-- TASK PROMPT --
The reply should reproduce every line of the data below word for word, minus any images.

-- SUPPLIED DATA --

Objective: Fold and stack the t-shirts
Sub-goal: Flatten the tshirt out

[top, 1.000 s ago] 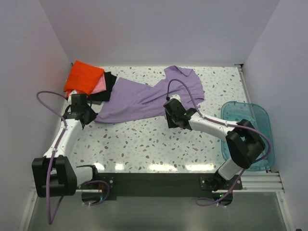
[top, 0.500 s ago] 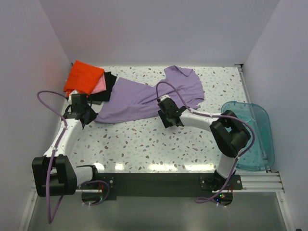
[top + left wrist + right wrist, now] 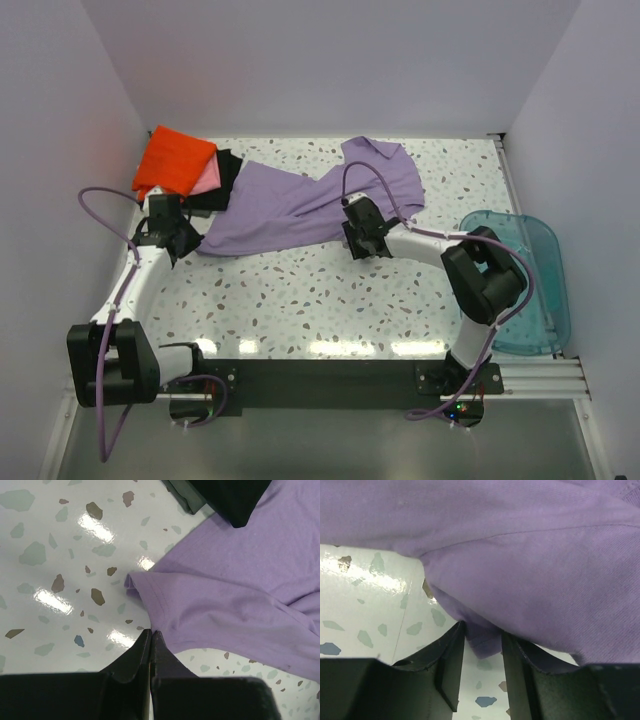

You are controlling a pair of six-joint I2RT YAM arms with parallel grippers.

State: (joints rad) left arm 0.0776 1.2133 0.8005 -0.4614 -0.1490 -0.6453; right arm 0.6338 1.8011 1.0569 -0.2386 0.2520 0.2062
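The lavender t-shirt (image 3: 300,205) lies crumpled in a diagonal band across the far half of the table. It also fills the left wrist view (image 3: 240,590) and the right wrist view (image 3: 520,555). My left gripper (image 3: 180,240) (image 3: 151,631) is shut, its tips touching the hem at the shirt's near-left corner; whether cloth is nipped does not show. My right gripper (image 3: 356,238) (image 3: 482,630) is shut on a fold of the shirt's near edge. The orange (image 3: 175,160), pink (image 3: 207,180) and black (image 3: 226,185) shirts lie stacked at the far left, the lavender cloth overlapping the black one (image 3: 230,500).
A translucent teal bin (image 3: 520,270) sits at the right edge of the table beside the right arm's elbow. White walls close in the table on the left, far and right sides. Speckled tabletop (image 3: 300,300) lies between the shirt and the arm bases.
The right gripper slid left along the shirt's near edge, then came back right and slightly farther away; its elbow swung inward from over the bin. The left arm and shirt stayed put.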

-- TASK SOLUTION --
Objective: Fold and stack the t-shirts
Sub-goal: Flatten the tshirt out

[top, 1.000 s ago] 
[top, 0.500 s ago] 
[top + left wrist + right wrist, now] 

You are controlling a pair of six-joint I2RT YAM arms with parallel grippers.

State: (joints rad) left arm 0.0776 1.2133 0.8005 -0.4614 -0.1490 -0.6453; right arm 0.6338 1.8011 1.0569 -0.2386 0.2520 0.2062
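The lavender t-shirt (image 3: 300,205) lies crumpled in a diagonal band across the far half of the table. It also fills the left wrist view (image 3: 240,590) and the right wrist view (image 3: 520,555). My left gripper (image 3: 180,240) (image 3: 151,631) is shut, its tips touching the hem at the shirt's near-left corner; whether cloth is nipped does not show. My right gripper (image 3: 356,238) (image 3: 482,630) is shut on a fold of the shirt's near edge. The orange (image 3: 175,160), pink (image 3: 207,180) and black (image 3: 226,185) shirts lie stacked at the far left, the lavender cloth overlapping the black one (image 3: 230,500).
A translucent teal bin (image 3: 520,270) sits at the right edge of the table beside the right arm's elbow. White walls close in the table on the left, far and right sides. Speckled tabletop (image 3: 300,300) lies between the shirt and the arm bases.
The right gripper slid left along the shirt's near edge, then came back right and slightly farther away; its elbow swung inward from over the bin. The left arm and shirt stayed put.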

This output contains the full answer.